Applied variables to different scale versions
(Large preview)

8. Identify Areas For Improvement #

By applying different font size increase scales to the same screen, it’s easy to understand where improvements might be needed. This is where the real test of increasing font size in interface design and the most interesting accessibility work begins.

In your analysis of the various screens, keep some important aspects in mind:

  • The fact that the text appears gigantic isn’t a problem and doesn’t “ruin” the design. Remember that this can mean the difference between someone being able to use a particular product or service or not.
  • An accessibility problem exists when increasing the font size makes it impossible for the user to read certain texts or to activate certain controls.
  • For text elements that are already very large, increasing the font size might not make sense. Doing so could make those elements disproportionate, which wouldn’t improve readability (since they are already a good size) and would occupy completely unnecessary space.
  • If there are elements that appear to be popping out of the screen, the first step is to confirm how you are applying auto layout. Many design aspects can be easily resolved with the proper use of auto layout.
  • Regardless of the scale of font size increase, it is essential to maintain the visual hierarchy of the typography, as this readability is important for perceiving the different levels of information present on the screen.
  • This test can help identify elements that may need adjustments directly in the code to function well at a given scale of increase. Not everything can be solved through design alone, and that’s perfectly fine. Accessibility is essentially a team effort.
Critical points for improvement
(Large preview)

9. Make Corrections And Adjustments To The Design

Finally, based on the various screens with different text enlargement scales applied, you can make the design changes that make sense. Some of these adjustments may only be necessary in code. In these cases, you document all these suggestions and pass them on to the development team. It is also crucial to reinforce (again) that some of the problems you may encounter in the design can be quickly resolved in the design process, with the simple and correct application of auto-layout properties.

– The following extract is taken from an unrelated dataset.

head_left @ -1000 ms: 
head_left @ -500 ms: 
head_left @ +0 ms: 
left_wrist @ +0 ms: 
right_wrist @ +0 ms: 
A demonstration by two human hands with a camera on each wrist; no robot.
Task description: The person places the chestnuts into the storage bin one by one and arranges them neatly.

Design changes to those critical points
(Large preview)

10. Go Back To The Beginning And Repeat The Process

This is a cyclical approach. This means you should repeat these steps, or variations thereof, as many times as necessary throughout the project. It’s natural that, over time and with process optimization, some of these steps will cease to make sense. That’s absolutely not a problem. But the most important thing to realize here is that accessibility and this process of testing font size increases shouldn’t be done just once, and that’s it. It’s a test to be done many, many times throughout the day-to-day work of each project and team.

Starting point
(Large preview)

The Role Of Design Systems #

At first glance, this list of steps might seem like a complex exercise. But it’s not. This is because the vast majority, if not all, of these steps are easy to execute in any context where a design system exists. In fact, design systems have become an unavoidable standard in the Product Design industry. We can discuss what each team calls a design system, but the truth is that it’s very difficult today to find a Product Design team that doesn’t have, at the very least, a minimally structured library of components and styles.

Visualization on design systems

With this foundation, whether more or less documented, it’s very easy to apply this type of font size increase test using Figma variables. Furthermore, if your design system already has, for example, structured variables for light and dark mode, it means you’re already applying the exact same principles we used to perform this test. So, nothing new.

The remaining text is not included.